Context Many observational prospective studies have confirmed the inverse relationship between high-density lipoprotein (HDL) cholesterol and coronary heart disease. However, the potential benefit of the pharmacological increase in HDL cholesterol has not been clearly demonstrated. Moreover, in some interventions an increase in total mortality has been reported.

Objective The objective of this meta-analysis was to determine the relationship between HDL cholesterol increase and non-cardiovascular mortality in randomised trials.

Data sources Authors searched Medline up to December 2008.
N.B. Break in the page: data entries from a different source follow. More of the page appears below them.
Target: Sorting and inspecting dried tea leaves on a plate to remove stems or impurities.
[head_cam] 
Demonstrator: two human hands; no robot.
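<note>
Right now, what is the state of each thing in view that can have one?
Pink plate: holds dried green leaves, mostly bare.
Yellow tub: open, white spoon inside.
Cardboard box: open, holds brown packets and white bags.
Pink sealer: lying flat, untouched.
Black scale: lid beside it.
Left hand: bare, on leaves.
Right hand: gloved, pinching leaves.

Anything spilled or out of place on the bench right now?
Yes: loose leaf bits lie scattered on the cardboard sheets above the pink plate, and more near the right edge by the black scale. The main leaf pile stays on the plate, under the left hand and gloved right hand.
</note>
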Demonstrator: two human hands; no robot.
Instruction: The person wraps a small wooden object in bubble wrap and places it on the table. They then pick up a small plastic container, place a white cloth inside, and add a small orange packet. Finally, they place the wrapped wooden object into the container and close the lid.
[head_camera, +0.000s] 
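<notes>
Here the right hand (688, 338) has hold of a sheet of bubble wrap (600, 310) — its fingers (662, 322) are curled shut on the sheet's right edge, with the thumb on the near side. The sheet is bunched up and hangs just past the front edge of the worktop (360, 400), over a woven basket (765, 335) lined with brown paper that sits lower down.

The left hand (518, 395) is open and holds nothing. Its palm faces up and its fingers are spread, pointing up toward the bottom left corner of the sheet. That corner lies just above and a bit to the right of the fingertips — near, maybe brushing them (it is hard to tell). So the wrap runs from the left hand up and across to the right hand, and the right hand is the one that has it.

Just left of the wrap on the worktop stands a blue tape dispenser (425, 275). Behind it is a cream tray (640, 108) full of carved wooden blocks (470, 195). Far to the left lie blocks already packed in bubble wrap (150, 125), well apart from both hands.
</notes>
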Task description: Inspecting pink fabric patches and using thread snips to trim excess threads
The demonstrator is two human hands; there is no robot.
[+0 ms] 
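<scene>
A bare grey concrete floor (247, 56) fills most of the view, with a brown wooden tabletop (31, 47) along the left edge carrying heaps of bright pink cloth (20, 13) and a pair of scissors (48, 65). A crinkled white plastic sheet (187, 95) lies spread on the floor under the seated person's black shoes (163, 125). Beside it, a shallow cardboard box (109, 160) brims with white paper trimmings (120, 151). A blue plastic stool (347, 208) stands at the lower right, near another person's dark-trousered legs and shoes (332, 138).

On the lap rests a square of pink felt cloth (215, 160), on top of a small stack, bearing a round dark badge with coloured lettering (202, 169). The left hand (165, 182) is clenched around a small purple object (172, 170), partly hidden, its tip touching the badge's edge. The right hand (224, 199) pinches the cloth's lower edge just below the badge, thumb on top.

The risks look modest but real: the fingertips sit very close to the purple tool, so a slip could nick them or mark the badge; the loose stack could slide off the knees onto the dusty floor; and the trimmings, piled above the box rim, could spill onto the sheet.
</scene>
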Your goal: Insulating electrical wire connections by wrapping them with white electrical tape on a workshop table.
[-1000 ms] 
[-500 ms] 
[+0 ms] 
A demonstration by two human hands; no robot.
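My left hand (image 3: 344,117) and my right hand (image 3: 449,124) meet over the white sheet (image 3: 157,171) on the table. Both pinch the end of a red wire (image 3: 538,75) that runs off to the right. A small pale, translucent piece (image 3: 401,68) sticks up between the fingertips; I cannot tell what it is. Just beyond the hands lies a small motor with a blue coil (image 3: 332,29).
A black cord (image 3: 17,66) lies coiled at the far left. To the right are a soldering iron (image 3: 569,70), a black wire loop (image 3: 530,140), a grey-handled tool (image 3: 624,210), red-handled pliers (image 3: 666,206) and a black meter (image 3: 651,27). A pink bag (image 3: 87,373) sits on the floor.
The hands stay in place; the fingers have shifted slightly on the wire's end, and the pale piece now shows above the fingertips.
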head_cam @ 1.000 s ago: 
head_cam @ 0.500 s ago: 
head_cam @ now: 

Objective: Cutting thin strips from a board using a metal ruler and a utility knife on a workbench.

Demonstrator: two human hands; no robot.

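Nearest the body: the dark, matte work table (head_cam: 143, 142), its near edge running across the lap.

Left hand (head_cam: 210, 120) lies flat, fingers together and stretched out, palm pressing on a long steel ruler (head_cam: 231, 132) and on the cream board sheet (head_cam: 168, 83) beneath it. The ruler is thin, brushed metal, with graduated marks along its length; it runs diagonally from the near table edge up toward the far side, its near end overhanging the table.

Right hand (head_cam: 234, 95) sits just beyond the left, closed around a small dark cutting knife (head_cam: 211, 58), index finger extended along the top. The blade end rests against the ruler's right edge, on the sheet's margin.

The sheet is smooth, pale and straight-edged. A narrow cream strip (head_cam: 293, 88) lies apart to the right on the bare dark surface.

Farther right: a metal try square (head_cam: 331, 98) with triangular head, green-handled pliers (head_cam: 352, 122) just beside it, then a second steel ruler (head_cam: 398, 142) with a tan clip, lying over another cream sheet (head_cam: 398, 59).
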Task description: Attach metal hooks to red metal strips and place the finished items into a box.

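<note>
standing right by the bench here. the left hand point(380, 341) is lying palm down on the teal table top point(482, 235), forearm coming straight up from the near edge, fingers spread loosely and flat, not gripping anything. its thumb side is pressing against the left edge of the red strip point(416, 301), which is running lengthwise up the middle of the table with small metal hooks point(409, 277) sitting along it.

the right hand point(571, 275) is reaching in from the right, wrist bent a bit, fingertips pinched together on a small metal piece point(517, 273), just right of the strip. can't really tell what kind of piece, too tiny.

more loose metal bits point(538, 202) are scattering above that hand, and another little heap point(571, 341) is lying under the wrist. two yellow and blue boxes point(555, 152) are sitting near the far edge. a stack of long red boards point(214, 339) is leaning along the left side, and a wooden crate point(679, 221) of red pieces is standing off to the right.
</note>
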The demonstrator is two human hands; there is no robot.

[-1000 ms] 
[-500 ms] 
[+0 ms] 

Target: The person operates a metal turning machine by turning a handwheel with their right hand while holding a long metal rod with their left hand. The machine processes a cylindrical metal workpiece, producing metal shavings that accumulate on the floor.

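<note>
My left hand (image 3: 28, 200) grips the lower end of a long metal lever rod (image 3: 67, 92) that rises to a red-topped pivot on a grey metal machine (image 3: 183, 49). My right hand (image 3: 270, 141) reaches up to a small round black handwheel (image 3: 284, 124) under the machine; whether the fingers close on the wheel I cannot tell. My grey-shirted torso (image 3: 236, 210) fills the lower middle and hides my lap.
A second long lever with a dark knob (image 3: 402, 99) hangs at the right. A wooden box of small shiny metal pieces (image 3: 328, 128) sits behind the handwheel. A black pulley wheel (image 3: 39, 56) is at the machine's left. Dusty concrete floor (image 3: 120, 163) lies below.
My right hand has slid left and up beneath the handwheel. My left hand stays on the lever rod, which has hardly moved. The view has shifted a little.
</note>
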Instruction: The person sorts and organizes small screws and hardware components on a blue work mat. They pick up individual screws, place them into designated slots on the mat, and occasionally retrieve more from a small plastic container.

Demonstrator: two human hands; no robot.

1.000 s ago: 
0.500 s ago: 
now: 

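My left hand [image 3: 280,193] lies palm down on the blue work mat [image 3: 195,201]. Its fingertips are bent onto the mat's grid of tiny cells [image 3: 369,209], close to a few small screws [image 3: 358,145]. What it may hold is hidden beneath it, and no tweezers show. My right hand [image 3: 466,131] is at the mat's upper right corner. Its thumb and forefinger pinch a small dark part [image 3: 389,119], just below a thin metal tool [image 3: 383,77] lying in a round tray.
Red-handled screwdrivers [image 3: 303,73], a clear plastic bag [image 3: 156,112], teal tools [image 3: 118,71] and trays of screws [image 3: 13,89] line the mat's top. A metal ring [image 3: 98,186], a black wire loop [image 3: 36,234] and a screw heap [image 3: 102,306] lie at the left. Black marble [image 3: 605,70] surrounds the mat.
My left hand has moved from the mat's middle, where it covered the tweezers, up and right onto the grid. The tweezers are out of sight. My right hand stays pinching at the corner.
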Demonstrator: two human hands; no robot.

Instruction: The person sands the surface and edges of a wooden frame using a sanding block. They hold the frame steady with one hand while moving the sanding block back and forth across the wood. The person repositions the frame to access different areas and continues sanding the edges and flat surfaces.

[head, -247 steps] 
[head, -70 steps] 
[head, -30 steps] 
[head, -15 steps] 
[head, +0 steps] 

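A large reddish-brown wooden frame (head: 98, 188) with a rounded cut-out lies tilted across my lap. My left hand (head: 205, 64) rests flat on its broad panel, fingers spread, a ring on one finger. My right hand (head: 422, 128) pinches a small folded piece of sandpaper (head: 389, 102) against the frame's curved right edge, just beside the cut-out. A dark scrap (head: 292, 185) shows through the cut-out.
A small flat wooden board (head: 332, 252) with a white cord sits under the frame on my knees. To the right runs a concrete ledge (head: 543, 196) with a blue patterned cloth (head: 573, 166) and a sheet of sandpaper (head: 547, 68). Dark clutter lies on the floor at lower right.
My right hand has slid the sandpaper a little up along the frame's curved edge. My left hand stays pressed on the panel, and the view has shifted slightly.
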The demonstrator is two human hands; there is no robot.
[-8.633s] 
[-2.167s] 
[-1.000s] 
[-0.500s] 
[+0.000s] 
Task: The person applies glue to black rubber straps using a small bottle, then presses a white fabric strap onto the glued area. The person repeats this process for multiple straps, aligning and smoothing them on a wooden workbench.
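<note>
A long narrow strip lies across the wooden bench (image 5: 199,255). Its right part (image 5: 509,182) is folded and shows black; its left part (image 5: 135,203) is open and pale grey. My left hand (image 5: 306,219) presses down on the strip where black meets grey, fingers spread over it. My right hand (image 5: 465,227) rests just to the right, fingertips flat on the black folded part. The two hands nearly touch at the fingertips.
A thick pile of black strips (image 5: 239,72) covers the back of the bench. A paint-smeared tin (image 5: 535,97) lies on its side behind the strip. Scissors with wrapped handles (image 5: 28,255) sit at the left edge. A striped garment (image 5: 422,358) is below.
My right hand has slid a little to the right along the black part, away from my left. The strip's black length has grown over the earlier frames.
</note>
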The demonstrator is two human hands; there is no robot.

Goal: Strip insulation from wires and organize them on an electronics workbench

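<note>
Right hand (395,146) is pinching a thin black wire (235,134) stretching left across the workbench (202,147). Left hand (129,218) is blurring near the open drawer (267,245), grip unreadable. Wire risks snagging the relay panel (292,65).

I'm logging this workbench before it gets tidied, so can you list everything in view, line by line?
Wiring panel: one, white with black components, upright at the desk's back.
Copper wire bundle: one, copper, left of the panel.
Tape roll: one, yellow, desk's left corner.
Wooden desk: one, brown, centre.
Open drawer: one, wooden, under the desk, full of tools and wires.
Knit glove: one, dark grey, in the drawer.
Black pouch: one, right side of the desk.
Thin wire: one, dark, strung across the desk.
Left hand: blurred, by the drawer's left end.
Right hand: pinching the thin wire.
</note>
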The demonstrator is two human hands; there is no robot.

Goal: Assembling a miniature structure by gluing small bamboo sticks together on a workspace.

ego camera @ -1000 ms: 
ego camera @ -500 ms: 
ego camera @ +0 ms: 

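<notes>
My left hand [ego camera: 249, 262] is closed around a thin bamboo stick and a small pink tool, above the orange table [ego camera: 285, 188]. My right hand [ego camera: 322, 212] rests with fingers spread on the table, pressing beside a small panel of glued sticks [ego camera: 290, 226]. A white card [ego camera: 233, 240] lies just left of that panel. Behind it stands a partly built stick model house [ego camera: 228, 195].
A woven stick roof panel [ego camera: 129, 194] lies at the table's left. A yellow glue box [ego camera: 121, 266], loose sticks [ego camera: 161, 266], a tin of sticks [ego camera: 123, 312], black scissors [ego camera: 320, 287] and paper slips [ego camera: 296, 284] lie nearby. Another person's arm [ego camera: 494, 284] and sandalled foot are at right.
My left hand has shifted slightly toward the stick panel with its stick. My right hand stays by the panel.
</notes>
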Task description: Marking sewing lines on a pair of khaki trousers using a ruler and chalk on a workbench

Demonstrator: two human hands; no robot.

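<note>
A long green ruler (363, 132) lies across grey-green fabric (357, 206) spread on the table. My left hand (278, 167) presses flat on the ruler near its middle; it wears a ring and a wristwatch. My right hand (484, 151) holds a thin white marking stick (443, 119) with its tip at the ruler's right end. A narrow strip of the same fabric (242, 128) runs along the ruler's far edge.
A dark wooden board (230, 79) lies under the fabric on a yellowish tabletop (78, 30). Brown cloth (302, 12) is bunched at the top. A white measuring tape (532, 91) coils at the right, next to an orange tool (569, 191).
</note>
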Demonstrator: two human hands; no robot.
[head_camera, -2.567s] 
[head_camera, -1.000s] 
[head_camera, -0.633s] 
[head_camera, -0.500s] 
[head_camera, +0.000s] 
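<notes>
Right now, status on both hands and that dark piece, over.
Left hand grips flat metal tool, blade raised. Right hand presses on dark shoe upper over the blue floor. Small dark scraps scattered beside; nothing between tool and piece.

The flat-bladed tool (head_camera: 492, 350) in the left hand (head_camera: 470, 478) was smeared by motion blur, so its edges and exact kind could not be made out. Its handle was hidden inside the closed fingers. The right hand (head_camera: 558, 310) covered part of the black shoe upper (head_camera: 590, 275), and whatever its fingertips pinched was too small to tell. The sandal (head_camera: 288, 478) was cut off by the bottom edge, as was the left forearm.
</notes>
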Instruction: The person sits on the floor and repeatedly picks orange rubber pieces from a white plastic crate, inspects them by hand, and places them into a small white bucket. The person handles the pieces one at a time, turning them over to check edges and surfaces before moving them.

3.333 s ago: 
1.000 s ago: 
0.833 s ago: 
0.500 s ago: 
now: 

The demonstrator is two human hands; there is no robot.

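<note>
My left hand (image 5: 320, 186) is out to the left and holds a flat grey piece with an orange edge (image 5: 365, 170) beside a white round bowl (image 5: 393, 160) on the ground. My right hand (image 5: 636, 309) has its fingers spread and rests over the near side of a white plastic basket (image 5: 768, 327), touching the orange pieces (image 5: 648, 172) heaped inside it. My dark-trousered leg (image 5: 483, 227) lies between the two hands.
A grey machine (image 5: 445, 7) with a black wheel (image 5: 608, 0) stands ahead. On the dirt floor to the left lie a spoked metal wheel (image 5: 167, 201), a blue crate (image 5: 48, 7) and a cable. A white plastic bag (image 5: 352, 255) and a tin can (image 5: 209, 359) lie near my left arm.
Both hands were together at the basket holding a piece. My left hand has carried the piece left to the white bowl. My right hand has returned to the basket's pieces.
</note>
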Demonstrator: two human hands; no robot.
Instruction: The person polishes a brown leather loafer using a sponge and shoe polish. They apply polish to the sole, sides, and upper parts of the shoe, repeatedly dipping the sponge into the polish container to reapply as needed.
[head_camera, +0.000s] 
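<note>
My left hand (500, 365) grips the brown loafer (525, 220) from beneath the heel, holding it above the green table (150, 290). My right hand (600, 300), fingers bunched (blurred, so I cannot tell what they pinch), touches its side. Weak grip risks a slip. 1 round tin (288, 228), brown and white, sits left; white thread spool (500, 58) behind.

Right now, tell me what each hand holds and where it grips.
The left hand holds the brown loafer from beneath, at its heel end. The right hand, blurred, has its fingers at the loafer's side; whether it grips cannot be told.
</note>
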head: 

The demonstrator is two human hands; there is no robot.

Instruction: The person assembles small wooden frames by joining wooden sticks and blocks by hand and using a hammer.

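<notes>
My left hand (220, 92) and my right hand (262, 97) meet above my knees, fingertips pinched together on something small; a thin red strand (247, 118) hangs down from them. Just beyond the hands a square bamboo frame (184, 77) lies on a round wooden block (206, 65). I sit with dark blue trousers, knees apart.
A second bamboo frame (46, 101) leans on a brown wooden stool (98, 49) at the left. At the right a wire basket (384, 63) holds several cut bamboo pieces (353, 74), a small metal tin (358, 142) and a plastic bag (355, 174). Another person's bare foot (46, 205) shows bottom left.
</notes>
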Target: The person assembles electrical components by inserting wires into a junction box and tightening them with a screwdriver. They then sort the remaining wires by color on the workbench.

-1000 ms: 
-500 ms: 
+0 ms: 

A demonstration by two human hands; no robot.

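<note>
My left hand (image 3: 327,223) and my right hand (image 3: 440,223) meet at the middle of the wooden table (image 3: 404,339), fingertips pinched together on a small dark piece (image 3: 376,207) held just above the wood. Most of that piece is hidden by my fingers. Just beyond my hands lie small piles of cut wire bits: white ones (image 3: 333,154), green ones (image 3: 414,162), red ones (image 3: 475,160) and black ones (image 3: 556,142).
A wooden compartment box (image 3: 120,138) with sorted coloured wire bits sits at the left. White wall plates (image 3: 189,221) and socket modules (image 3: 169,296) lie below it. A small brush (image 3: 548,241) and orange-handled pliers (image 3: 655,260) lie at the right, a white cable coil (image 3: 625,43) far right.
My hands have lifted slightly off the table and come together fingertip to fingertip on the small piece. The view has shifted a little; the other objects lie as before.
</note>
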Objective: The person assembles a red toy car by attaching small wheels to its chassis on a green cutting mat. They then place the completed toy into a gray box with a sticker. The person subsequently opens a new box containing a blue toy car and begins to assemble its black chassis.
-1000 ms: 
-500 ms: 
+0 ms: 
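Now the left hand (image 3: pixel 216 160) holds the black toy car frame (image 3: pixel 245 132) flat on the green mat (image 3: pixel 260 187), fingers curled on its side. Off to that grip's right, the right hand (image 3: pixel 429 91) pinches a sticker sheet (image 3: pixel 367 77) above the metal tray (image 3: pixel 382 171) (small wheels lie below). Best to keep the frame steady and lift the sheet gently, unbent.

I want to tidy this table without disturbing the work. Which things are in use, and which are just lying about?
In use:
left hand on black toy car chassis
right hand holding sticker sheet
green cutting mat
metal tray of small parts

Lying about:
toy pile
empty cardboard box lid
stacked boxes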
Study selection Four reviewers identified randomised trials in which, through different types of interventions, HDL cholesterol increase in the treatment group was >4% compared to control group, both groups reported separately non-cardiovascular mortality and the duration of the study was, at least, one year.

Data extraction Data of HDL cholesterol concentrations and deaths were collected as they appeared in the original studies. If necessary, reviewers calculated data by using trial information.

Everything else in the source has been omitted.